Затем, достав из папки связку пожелтевших и грязных бумаг, он продолжал:

— Видите, и у нас найдется даже больше, чем у вас, гербовой бумаги и заморочек! Слава Богу, это отнюдь не бесчестит человека; так что выкладывайте свою тайну.

— Клянусь честью, я не понимаю ничего из ваших слов, господин Вердюр.

— Ну, полноте! Судебный исполнитель уже трижды приходил к вам на этой неделе, это всем известно, с требованием о платеже, а на сегодня назначено наложение ареста на имущество. Черт возьми! Вы думаете, будто от соседей можно что-нибудь утаить? Ну-ну! Да в каждом квартале есть своя полиция, она и государственной полиции нос утрет, — это наши дворники!

— Да нет же, это невозможно! — повторял Луи де Фонтаньё, совершенно ошеломленный известием, которое открыло ему глаза на положение его семейных дел.

— Так, наверное, ваша славная женушка решила скрыть это от вас, — промолвил краснодеревщик, которого это восклицание наконец убедило в неведении Луи де Фонтаньё. — Сделала она это, видать, от доброго сердца, хотя в том, чтобы отступать перед опасностью, никакого проку нет. Да уж теперь все равно, надо быть ей признательной за благое намерение и не расстраивать ее, господин Луи. Поверьте, я от всей души полюбил вашу женушку. Она и тихая, и опрятная, и трудолюбивая, да и к тому же наряжается как герцогиня. Поговаривают, что вы не женаты, а по мне, так это только злые сплетни, и они не мешают мне приводить вашу жену в пример моей супружнице, хотя и она не совсем лишена благородных чувств. Видите ли, господин Луи, таких жен, как ваша, нужно одевать не в красное дерево, не в палисандровое и не в лимонное, а в чистое золото.

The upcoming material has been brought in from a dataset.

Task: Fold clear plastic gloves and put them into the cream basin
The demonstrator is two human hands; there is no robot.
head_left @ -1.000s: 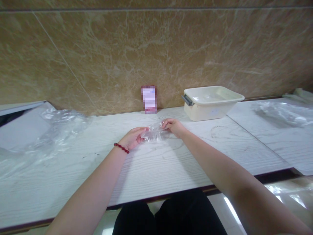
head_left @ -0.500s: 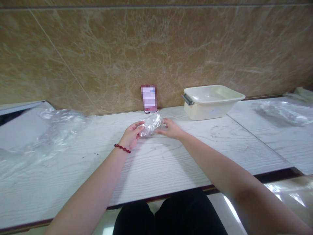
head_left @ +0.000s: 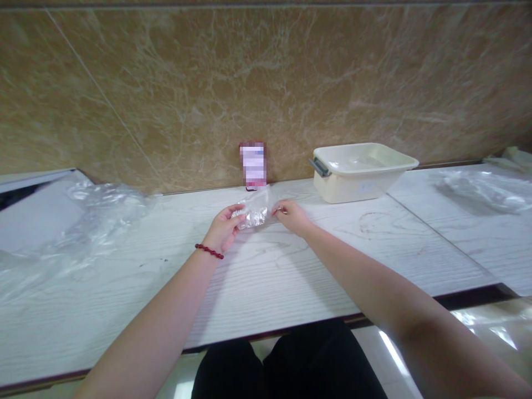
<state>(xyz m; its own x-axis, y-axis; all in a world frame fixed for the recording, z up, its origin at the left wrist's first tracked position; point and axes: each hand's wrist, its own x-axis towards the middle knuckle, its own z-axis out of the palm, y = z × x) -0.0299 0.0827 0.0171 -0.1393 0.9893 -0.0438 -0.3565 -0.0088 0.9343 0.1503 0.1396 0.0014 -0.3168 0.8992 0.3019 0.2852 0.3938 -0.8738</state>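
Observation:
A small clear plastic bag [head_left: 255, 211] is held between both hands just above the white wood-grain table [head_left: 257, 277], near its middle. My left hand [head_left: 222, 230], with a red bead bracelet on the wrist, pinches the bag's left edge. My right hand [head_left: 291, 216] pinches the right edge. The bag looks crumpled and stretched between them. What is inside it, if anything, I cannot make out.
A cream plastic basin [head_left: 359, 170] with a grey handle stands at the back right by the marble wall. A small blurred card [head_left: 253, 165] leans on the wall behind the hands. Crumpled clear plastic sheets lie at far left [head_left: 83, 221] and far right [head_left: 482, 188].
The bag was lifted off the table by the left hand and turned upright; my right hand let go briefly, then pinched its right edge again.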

По всей видимости, г-н Вердюр мог бы продолжать в том же духе еще целый час.

Но Луи де Фонтаньё его больше не слушал. Он был совершенно сломлен новостью об этом несчастье; в душе его творилось полное замешательство; думал он не столько об Эмме, сколько о себе; он с ужасом видел, как усиливаются невзгоды, которые она терпит из-за него, но одновременно чувствовал, что его обязанности по отношению к ней становятся более неотложными. Внезапно он встал, чтобы уйти, но г-н Вердюр удержал его за руку.

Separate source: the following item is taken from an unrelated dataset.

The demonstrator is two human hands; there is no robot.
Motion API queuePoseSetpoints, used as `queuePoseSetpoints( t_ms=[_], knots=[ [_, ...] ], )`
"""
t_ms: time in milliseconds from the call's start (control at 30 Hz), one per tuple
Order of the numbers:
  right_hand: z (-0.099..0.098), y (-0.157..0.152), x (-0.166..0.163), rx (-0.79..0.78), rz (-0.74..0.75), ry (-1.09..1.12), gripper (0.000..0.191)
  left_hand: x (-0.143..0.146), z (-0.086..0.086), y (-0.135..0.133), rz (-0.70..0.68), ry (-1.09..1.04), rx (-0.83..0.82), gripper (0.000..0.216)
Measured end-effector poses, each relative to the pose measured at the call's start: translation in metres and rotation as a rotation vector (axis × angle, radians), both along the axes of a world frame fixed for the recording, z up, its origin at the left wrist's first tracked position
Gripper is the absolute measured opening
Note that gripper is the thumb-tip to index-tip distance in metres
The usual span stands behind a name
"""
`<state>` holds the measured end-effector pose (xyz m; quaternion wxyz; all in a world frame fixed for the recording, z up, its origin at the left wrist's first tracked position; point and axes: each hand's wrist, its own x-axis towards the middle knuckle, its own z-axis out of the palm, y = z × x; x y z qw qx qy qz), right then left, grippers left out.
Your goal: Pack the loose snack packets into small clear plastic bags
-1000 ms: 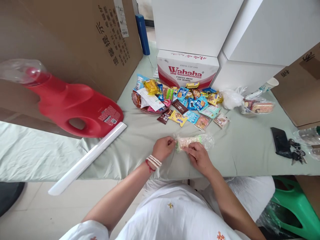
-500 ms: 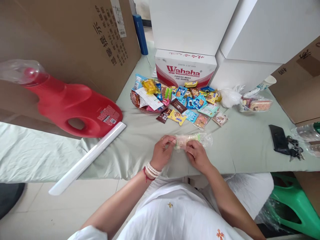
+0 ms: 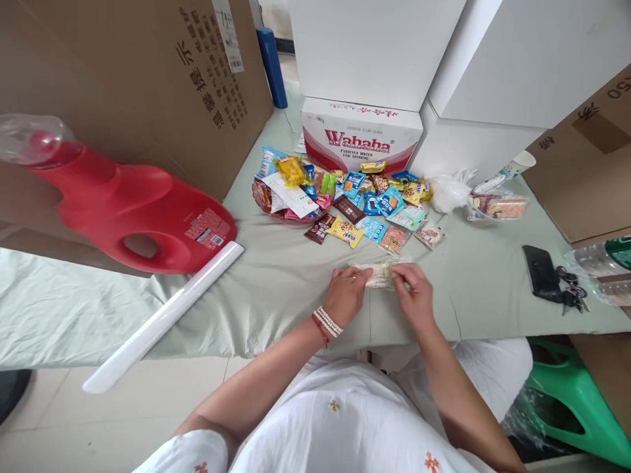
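A pale snack bar in a clear plastic wrapper [image 3: 378, 276] lies near the front edge of the cloth-covered table [image 3: 276, 282]. My left hand [image 3: 346, 293], with a bead bracelet on its wrist, pinches the wrapper's left end. My right hand [image 3: 414, 293] is closed over the wrapper's right end, hiding that part of it. Both hands press the packet down on the cloth.
A heap of small snack packets [image 3: 352, 200] lies beyond the hands, in front of a Wahaha carton [image 3: 362, 135]. A red jug [image 3: 133, 207] and a white tube [image 3: 162, 315] lie at left. A phone and keys [image 3: 549, 282] sit at right. Cardboard boxes [image 3: 148, 85] stand behind.
Both hands have shifted right with the wrapped bar. My right hand has moved from under the wrapper to cover its right end, and the loose plastic there is now flattened.
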<state>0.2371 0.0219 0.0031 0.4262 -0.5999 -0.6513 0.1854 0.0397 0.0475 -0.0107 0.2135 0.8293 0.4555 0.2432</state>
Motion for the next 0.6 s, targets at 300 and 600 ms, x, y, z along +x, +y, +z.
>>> queuePoseSetpoints(
  t_ms=[300, 600],
  knots=[
    [-0.012, 0.022, 0.031, -0.247, -0.345, -0.175, 0.04, 0.006, 0.0, -0.002, 0.025, 0.03, 0.076, 0.032],
    [0.027, 0.028, -0.05, -0.298, 0.03, -0.494, 0.027, 0.006, 0.003, 0.004, -0.029, 0.046, 0.047, 0.025]
  ],
)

— Мы еще не обо всем поговорили, — произнес он. — На этом свете есть не только судебные исполнители, есть также и друзья. Послушайте, господин Луи, я не богат, но у меня точно найдется где-нибудь билет в пятьсот франков, который может выручить доброго человека в трудную минуту. Воспользуйтесь этим; сказано, может быть, и плохо, ну да я привык работать больше руками, чем языком. Одним словом, если вам понадобятся мои денежки, то рассчитывайте на старика Вердюра.

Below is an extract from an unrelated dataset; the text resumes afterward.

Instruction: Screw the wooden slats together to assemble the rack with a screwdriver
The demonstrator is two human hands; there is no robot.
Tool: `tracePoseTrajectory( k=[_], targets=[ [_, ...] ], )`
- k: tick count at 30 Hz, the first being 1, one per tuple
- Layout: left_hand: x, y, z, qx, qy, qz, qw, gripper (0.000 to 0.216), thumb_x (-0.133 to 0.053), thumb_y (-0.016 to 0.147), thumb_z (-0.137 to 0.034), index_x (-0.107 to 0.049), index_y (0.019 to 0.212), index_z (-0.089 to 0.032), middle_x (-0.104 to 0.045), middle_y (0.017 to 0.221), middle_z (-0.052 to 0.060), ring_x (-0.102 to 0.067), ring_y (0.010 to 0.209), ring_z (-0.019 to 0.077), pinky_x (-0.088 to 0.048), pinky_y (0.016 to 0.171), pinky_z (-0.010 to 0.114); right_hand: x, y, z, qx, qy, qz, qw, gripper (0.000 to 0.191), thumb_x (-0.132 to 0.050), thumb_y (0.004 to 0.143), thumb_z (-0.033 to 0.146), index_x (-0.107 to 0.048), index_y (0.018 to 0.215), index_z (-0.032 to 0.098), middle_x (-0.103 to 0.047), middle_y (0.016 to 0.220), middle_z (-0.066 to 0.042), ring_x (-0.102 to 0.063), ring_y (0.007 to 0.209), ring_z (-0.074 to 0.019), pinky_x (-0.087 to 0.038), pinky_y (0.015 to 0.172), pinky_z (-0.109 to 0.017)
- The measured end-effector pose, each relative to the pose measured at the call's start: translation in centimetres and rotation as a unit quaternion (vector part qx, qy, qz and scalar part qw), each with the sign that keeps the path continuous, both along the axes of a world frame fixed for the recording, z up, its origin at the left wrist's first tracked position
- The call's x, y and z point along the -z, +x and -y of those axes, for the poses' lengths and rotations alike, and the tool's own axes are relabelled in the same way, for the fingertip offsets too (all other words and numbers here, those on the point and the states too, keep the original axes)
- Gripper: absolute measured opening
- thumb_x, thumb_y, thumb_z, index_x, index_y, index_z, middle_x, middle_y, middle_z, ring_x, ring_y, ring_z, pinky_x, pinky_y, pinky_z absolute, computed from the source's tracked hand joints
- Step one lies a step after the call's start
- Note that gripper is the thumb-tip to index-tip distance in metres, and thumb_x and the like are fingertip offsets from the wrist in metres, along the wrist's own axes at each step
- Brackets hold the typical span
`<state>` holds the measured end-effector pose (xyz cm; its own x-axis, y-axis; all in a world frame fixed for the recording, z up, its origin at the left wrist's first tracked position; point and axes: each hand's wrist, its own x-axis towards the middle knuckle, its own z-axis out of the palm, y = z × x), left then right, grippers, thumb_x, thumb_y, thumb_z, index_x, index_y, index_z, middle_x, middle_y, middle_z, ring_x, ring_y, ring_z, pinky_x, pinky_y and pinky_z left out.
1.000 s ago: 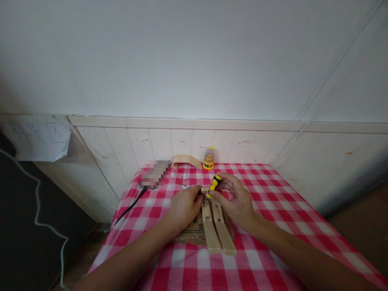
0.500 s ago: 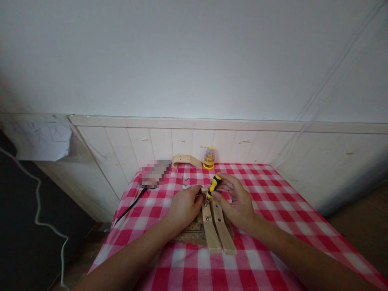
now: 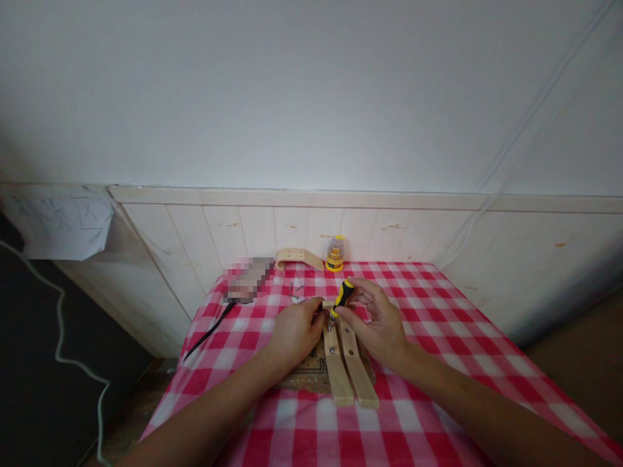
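My right hand (image 3: 379,321) is closed round a small yellow-and-black screwdriver (image 3: 342,298), its tip pointing down at the far end of two pale wooden slats (image 3: 348,363) that lie side by side on the red-and-white checked tablecloth (image 3: 438,337). My left hand (image 3: 294,331) has its fingers pinched at the same far end of the slats, right beside the screwdriver tip; what it pinches is too small to name. A patterned flat board (image 3: 306,373) lies under the slats.
Loose screws (image 3: 296,290) lie beyond my left hand. A curved wooden piece (image 3: 298,257) and a small yellow-based bit holder (image 3: 335,254) stand at the table's far edge by the panelled wall. A blurred-out object (image 3: 248,280) with a black cable (image 3: 209,332) sits far left.
Almost nothing differs; my right hand and the screwdriver have shifted very slightly, and both hands stay at the far end of the slats.
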<state>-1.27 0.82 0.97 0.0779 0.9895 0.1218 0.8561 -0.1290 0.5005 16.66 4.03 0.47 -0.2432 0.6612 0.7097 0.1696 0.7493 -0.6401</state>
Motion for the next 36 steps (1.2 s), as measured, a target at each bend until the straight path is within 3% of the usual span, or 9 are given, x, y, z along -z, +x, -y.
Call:
tracePoseTrajectory(
  k=[36],
  targets=[
    [-0.35, 0.14, 0.23, 0.001, -0.007, 0.008, 1.0, 0.027, -0.044, 0.097, -0.035, -0.066, 0.107, -0.024, -0.075, 0.092, 0.007, -0.071, 0.087, 0.0212, -0.045, 0.071, 0.026, 0.39, -0.15, 0.0, 0.017, 0.001, -0.053, 0.998, 0.054, -0.071, 0.086, 0.015, -0.051, 0.134, 0.031, -0.07, 0.11, -0.005, -0.07, 0.095, -0.0188, -0.061, 0.082, -0.033]
  ],
)
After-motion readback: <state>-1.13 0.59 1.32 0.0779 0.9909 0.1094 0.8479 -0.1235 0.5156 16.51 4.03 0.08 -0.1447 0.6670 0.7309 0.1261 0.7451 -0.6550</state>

Луи де Фонтаньё сердечно пожал руку славному ремесленнику и побежал домой. Эмма еще не возвратилась. После того как он узнал о жестоких испытаниях, какие ей пришлось вынести в предшествующие дни, серьезное беспокойство, вызванное ее отсутствием, стало брать в нем верх над его эгоистическими тревогами. В ту минуту, когда молодой человек вышел из прохода к дому, чтобы посмотреть, не идет ли г-жа д’Эскоман по улице, он столкнулся с человеком в черном, который вручил ему уведомление о наложении ареста на имущество и заявил, что он намерен немедленно приступить к выполнению своих обязанностей, а если ему добровольно не откроют двери магазина, вынужден будет призвать на помощь полицейского комиссара.

Луи де Фонтаньё машинально развернул бумагу, протянутую ему судебным исполнителем, и тут же в глаза ему бросилась подпись на этом документе, сделанная довольно крупным почерком.